Synthesize Speech
The primary synthesis endpoint. Send text and a voice ID, get back WAV audio. The engine is selected automatically based on your request parameters and the voice type, or you can specify it explicitly.
/v1/speakAUTHGenerate speech audio from text. Returns audio/wav binary data.
Parameters
| Name | Type | Description |
|---|---|---|
text* | string | The text to synthesize. Max length depends on your plan. |
voice_id* | string | Voice identifier. Use "default" or a specific voice ID. |
engine | string | Engine to use: kokoro (Spark), f5tts (Flux), fish_speech (Tide).Default: auto |
speed | number | Playback speed multiplier (0.5 - 2.0).Default: 1.0 |
format | string | Output format: wav, mp3, ogg.Default: wav |
Request Body
{
"text": "Hello world",
"voice_id": "default",
"speed": 1.0,
"format": "wav"
}Basic synthesis
curl -X POST https://originneural.ai/v1/speak \
-H "Authorization: Bearer origin_sk_your_key" \
-H "Content-Type: application/json" \
-d '{"text": "Hello world", "voice_id": "default"}' \
--output speech.wavStreaming Synthesis
For real-time applications, use the streaming endpoint. Audio chunks are sent as they're generated, reducing time-to-first-byte significantly. See the Streaming page for WebSocket details.
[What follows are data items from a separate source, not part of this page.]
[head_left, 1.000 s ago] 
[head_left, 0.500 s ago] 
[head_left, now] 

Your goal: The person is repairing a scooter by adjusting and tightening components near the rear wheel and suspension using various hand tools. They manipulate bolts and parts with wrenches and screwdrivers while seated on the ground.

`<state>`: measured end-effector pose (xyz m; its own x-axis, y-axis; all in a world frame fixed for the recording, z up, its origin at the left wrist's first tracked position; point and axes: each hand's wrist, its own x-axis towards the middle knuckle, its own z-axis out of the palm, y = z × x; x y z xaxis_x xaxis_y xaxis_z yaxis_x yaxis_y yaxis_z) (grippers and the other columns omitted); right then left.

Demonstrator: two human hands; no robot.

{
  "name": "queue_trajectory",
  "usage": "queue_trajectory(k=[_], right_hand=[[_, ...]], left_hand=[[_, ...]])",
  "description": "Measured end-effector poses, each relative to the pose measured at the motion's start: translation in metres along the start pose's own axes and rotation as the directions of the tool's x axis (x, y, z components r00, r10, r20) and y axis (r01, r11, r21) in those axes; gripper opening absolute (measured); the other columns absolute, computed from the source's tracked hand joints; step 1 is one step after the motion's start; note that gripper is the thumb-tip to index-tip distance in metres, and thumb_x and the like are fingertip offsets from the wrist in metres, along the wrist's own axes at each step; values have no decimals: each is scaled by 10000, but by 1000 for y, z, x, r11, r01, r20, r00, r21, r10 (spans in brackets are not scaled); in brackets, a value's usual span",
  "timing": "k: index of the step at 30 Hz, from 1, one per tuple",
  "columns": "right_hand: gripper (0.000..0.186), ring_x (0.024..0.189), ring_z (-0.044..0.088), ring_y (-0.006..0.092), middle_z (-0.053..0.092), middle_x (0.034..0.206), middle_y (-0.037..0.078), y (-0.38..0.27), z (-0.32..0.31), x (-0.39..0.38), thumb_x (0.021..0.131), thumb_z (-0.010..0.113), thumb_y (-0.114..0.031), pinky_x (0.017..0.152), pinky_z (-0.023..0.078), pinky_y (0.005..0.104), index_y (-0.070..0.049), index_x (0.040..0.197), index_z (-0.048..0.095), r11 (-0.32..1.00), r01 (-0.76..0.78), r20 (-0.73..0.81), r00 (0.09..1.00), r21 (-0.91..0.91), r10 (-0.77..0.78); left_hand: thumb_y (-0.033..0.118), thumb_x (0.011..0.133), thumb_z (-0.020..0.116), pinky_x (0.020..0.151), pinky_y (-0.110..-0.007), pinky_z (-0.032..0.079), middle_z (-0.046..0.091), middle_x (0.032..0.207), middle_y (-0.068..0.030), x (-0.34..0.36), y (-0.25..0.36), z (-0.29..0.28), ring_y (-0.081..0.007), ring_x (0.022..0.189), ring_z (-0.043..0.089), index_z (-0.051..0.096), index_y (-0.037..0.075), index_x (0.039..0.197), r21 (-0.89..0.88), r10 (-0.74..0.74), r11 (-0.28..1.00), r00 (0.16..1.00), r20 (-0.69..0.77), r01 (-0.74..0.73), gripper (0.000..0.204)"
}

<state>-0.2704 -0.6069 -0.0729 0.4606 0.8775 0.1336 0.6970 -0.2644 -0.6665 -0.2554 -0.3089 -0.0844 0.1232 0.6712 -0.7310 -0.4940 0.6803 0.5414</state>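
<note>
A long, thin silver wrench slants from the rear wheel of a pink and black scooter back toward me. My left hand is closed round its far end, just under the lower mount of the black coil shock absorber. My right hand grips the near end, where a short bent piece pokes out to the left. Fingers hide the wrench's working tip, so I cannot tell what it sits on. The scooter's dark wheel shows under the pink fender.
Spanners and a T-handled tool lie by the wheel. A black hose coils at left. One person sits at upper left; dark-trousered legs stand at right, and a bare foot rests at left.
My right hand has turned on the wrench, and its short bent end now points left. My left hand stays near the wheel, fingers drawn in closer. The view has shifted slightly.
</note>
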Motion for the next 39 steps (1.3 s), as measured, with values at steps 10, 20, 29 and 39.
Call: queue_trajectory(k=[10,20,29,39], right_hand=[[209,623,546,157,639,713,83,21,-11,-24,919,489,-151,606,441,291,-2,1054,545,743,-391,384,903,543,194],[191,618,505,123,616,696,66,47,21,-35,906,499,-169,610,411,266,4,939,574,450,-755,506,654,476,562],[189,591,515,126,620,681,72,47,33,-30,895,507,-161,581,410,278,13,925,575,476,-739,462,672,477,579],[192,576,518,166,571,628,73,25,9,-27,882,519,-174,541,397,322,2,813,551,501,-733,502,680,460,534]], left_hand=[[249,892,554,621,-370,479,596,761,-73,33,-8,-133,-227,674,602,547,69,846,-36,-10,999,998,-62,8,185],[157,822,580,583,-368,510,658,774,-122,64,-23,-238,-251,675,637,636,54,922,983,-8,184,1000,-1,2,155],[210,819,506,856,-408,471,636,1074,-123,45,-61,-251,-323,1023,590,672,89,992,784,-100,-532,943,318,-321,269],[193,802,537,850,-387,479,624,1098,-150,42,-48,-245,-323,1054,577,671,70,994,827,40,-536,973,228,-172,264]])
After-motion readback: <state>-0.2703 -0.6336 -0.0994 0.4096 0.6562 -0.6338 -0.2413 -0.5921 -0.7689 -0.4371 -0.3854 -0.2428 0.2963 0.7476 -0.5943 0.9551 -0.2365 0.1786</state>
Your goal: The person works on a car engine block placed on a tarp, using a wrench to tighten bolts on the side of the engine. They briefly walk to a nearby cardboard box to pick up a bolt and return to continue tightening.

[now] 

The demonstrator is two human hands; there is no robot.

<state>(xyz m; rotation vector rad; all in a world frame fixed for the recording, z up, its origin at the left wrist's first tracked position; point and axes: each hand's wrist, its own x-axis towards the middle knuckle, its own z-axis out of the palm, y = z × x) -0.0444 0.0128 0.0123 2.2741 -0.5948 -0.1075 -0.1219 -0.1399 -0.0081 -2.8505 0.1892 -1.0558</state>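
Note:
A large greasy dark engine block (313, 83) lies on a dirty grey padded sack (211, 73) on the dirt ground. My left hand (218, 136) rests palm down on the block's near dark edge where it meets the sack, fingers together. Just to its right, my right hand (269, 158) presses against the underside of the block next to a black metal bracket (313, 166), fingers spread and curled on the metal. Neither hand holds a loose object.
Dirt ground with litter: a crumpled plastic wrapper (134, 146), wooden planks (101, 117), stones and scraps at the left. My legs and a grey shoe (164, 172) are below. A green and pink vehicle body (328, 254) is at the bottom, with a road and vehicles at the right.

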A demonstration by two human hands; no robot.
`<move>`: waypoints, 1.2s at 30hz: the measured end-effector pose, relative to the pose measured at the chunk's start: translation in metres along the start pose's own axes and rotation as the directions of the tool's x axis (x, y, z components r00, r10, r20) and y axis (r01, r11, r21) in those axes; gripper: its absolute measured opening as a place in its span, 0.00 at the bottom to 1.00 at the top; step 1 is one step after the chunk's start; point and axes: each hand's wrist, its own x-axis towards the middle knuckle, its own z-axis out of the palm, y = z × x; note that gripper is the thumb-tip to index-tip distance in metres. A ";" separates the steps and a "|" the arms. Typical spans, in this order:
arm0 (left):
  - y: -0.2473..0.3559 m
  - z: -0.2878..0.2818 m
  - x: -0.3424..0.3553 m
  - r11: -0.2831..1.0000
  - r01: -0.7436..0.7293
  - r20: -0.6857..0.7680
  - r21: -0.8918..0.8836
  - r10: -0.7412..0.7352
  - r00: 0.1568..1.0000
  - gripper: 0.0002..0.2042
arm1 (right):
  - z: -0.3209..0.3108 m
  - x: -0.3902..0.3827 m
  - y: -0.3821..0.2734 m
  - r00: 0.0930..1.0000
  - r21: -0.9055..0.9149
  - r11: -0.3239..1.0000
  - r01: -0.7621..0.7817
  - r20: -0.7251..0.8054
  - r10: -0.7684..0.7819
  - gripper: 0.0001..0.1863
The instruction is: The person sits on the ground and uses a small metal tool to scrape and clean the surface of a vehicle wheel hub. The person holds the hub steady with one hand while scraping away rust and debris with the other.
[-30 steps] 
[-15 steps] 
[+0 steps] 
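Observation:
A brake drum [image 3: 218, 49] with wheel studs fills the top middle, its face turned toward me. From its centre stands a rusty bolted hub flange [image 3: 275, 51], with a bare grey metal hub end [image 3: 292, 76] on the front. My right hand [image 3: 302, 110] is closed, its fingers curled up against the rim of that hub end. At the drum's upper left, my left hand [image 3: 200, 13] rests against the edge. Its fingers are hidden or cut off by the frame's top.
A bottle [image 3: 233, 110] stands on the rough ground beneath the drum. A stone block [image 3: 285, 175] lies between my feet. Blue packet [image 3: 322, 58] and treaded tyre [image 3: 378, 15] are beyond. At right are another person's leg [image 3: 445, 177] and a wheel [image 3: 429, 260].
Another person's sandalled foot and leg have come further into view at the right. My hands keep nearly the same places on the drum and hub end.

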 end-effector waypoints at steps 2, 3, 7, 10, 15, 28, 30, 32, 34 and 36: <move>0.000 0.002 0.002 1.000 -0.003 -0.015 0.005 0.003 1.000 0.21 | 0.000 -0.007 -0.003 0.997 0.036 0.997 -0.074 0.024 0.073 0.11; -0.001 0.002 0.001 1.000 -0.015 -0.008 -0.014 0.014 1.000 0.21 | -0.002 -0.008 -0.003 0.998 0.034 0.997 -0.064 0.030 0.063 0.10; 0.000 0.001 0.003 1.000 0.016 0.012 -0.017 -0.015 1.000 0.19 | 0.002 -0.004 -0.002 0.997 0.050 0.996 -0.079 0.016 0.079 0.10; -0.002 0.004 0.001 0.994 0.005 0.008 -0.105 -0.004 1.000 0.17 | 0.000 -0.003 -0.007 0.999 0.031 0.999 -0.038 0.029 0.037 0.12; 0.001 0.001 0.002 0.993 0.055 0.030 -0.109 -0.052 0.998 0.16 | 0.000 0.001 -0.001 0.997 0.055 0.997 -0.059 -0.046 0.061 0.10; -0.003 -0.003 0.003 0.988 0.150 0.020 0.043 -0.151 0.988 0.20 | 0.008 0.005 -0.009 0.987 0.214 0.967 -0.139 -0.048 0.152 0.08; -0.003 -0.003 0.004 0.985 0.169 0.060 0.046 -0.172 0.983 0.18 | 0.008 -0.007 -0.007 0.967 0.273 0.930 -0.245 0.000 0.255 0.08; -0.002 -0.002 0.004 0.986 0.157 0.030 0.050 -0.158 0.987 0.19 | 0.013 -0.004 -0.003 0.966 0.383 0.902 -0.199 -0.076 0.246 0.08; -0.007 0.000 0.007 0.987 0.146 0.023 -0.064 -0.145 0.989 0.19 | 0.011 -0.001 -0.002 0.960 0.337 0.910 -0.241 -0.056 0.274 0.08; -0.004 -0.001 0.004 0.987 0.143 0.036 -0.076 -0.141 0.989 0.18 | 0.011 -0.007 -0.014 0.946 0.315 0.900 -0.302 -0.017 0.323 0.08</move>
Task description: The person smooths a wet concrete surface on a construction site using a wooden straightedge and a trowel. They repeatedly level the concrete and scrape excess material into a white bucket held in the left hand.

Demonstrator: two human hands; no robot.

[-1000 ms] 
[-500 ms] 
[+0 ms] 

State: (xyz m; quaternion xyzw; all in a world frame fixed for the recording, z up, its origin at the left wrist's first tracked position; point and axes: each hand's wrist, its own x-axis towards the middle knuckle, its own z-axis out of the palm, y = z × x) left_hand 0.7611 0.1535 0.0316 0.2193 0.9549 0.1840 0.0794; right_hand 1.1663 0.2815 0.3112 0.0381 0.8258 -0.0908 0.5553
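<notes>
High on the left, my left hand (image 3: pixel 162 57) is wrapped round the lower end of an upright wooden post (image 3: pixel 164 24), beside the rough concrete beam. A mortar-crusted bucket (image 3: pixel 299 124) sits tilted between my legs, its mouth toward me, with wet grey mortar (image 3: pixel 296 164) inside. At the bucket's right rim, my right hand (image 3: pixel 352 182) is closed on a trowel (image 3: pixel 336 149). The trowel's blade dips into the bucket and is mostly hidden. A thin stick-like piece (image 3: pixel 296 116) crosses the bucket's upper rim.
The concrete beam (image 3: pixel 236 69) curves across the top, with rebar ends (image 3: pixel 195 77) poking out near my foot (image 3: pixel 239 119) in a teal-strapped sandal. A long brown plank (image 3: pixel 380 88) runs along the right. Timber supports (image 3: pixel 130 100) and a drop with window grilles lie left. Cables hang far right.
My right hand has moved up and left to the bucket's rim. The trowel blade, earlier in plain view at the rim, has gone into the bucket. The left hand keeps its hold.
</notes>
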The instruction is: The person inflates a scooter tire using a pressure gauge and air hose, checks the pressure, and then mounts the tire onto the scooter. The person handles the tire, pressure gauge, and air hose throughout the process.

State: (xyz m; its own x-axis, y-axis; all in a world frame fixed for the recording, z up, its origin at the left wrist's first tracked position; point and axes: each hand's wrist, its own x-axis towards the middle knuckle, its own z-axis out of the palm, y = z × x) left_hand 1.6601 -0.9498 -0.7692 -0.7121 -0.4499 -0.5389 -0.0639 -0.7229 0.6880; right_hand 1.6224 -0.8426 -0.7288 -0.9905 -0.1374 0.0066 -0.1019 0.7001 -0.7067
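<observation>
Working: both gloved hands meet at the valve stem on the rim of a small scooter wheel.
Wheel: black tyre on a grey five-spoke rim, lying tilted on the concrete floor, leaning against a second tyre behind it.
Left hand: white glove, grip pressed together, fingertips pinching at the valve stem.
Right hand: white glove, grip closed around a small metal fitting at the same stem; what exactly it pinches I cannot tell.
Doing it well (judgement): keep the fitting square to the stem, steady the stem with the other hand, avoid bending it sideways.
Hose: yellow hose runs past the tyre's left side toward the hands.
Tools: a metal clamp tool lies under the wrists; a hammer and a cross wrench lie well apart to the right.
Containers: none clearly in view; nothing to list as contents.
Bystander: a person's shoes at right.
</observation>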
- Streaming is only supported by the Spark engine (kokoro — Swift Lane). Other engines will fall back to non-streaming mode.
- The response uses chunked transfer encoding — read the stream progressively.
/v1/speak/streamAUTHStream audio chunks as they are generated. Returns chunked transfer encoding.
Parameters
| Name | Type | Description |
|---|---|---|
text* | string | The text to synthesize. |
voice_id* | string | Voice identifier. |
engine | string | Engine to use: kokoro (Spark).Default: kokoro |
chunk_size | number | Audio chunk size in samples.Default: 4096 |
Async Synthesis
For long-form content (articles, books, podcasts), use async synthesis. Submit a job and poll for status. Completed audio is available for download for 24 hours.
/v1/speak/asyncAUTHSubmit a long-form synthesis job. Returns a job ID for status polling.
Parameters
| Name | Type | Description |
|---|---|---|
text* | string | Text to synthesize. Up to 100,000 characters. |
voice_id* | string | Voice identifier. |
engine | string | Engine to use: f5tts (Flux).Default: f5tts |
webhook_url | string | URL to POST when the job completes. |
Response
{
"job_id": "job_abc123",
"status": "queued",
"estimated_seconds": 45
}/v1/speak/async/{job_id}AUTHCheck the status of an async synthesis job.
Response
{
"job_id": "job_abc123",
"status": "completed",
"download_url": "https://originneural.ai/v1/speak/async/job_abc123/download",
"duration_seconds": 32.5,
"expires_at": "2026-02-08T12:00:00Z"
}Engine Selection
ORIGIN Neural runs four synthesis engines, each optimized for different use cases. The engine parameter lets you choose explicitly, or set it to "auto" to let the system pick the best engine for your request.
- Spark (kokoro) — Swift Lane. Lowest latency (~200ms). Best for real-time and streaming. Supports all base voices.
- Flux (f5tts) — Clarity Lane. Highest quality. Best for long-form content and cloned voices. ~1.5s latency.
- Tide (fish_speech) — Clarity Lane. Multi-lingual specialist. Best for non-English content. ~1.2s latency.
- Echo (moshi) — Dialogue Lane. Conversational AI. Best for interactive dialogue and turn-based chat.
Demo Endpoint
The demo endpoint is a simplified version of /v1/speak designed for the website voice demo. It has lower character limits but works with the same voices.
/api/demo/speakAUTHSimplified synthesis for the web demo. Max 200 characters.
Parameters
| Name | Type | Description |
|---|---|---|
text* | string | Text to synthesize. Max 200 characters. |
voice_id* | string | Voice identifier. |
speed | number | Playback speed (0.5 - 2.0).Default: 1.0 |